*WORK REQUIRED*.
Transcribe, word for word and without additions, each line below from the one containing "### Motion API" through the one containing "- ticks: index", both ends included.

*EXTRACTED ENTRIES*.
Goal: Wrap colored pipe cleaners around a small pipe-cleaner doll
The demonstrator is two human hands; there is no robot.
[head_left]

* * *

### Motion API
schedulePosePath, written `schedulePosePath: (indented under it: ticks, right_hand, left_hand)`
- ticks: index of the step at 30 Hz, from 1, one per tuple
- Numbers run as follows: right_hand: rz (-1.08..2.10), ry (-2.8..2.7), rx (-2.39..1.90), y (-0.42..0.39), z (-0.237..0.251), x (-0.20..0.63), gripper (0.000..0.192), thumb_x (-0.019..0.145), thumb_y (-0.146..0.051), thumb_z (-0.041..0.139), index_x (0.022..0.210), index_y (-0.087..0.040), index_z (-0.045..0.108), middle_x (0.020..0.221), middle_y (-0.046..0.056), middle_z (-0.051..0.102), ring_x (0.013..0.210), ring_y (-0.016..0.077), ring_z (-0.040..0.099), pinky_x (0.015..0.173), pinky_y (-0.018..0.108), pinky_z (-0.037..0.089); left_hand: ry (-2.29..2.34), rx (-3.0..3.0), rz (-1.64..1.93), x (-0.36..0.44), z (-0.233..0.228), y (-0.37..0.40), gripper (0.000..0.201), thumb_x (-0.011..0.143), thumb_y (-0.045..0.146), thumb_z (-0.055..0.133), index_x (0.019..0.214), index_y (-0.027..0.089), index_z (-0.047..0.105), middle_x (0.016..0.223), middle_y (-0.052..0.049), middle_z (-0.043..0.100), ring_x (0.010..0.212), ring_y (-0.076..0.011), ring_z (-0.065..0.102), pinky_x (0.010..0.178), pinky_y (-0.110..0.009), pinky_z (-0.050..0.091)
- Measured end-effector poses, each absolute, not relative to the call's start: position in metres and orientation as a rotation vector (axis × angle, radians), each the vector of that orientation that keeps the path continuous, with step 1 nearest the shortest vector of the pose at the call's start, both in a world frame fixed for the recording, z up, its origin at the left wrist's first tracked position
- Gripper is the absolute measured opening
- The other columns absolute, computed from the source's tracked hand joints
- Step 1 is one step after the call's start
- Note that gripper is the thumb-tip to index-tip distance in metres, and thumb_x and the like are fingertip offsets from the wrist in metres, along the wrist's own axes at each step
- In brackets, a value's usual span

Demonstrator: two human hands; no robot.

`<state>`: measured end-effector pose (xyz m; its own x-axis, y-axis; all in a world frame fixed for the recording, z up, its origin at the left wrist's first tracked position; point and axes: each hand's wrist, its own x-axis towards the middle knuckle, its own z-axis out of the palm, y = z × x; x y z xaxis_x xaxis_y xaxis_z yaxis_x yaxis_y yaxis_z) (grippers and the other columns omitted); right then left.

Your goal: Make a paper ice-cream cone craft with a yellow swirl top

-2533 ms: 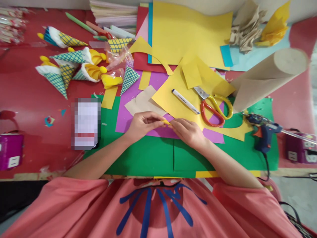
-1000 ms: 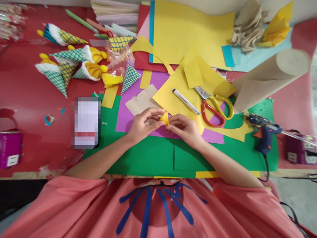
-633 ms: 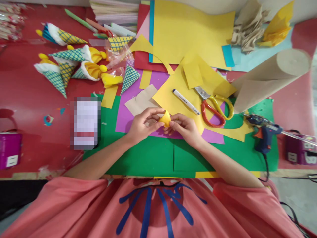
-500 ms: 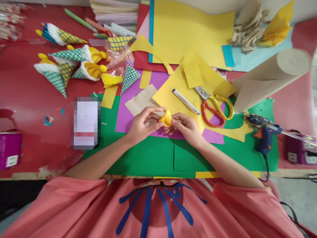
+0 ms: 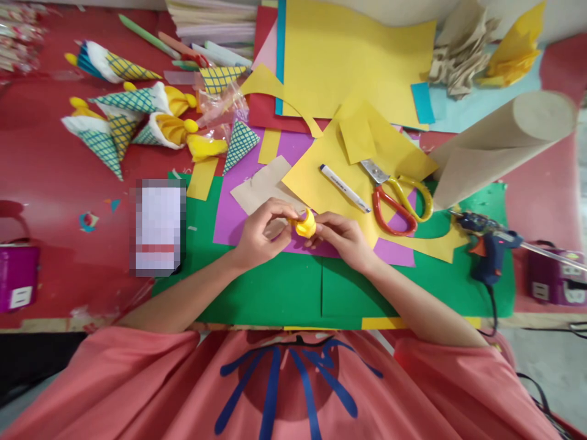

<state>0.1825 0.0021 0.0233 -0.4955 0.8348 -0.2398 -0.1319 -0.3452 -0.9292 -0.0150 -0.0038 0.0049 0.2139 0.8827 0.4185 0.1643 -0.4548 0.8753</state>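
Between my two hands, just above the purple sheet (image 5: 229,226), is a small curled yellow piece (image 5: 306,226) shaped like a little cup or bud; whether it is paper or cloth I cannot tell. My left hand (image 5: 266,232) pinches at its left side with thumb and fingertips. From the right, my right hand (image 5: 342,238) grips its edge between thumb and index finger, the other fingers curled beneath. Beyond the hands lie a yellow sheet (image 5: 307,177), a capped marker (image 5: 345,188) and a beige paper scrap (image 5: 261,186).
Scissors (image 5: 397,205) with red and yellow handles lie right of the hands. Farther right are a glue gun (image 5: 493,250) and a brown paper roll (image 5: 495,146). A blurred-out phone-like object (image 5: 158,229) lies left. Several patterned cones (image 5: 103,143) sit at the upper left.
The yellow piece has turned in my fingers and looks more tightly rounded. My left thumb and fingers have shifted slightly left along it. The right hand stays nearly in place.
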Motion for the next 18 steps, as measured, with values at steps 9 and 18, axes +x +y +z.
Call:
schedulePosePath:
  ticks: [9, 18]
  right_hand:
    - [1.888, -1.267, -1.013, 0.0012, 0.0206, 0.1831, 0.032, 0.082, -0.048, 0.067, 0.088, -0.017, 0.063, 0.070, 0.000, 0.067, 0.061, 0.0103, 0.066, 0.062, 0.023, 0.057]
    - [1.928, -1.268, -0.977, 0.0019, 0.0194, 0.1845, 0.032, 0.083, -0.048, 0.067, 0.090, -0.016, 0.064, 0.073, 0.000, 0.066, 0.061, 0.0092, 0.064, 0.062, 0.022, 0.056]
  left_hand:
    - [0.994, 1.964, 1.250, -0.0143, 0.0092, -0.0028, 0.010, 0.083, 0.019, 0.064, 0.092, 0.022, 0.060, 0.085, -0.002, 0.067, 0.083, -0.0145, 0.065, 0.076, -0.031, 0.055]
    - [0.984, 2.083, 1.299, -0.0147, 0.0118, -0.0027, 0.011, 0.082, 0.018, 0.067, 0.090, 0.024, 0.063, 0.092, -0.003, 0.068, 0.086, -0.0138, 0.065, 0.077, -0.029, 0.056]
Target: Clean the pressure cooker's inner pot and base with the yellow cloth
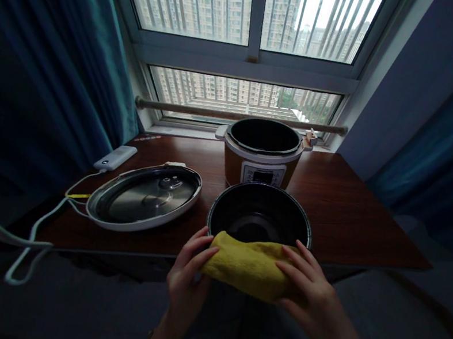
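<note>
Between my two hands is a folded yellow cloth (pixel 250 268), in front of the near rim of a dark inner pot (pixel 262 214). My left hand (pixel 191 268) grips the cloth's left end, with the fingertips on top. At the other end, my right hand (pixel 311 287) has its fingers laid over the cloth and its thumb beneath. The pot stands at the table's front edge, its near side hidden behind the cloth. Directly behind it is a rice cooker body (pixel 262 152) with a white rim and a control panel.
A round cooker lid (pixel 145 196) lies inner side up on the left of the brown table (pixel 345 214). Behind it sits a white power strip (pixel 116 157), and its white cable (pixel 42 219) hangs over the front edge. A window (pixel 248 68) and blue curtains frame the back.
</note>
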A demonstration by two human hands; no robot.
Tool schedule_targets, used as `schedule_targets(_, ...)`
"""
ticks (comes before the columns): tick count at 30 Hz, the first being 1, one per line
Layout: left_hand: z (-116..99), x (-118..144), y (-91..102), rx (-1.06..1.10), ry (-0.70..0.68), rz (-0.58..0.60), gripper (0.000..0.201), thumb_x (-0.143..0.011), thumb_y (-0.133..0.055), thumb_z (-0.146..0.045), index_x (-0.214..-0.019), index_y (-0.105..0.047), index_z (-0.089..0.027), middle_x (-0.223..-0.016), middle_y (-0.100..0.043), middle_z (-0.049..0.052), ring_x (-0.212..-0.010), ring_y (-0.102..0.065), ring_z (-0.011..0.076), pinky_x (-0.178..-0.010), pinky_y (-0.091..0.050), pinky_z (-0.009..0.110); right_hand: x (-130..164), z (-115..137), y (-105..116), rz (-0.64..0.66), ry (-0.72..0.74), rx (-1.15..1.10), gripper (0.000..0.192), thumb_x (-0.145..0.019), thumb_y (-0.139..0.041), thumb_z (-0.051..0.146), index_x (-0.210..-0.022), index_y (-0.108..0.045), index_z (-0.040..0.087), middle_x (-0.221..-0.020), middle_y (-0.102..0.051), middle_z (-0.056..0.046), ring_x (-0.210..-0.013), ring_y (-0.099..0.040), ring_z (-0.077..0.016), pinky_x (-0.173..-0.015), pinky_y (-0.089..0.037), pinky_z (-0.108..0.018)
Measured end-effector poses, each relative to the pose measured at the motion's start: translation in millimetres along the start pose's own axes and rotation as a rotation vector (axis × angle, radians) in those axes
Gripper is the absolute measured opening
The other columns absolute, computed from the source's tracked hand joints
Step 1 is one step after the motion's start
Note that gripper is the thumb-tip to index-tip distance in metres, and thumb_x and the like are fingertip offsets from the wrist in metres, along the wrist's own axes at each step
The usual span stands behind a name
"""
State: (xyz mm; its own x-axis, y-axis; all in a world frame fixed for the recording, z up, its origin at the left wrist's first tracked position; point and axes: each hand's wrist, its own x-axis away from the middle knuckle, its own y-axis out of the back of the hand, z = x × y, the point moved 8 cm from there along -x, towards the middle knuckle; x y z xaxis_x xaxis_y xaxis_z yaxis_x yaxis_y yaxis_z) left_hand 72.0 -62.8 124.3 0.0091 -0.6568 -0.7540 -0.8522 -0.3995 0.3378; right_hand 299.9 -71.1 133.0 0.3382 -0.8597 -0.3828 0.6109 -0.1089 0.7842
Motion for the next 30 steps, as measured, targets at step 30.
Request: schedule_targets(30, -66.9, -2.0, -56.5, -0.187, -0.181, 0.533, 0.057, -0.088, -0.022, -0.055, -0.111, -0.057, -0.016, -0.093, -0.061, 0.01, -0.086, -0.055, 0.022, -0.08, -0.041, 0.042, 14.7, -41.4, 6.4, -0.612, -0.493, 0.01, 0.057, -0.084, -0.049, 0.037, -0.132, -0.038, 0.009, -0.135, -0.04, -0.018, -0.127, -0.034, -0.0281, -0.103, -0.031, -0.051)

*RESULT OF THE EXERCISE*.
### Motion API
schedulePosePath, written `schedulePosePath: (indented under it: ticks, right_hand, left_hand)`
- ticks: index of the step at 30 Hz, from 1, one per tuple

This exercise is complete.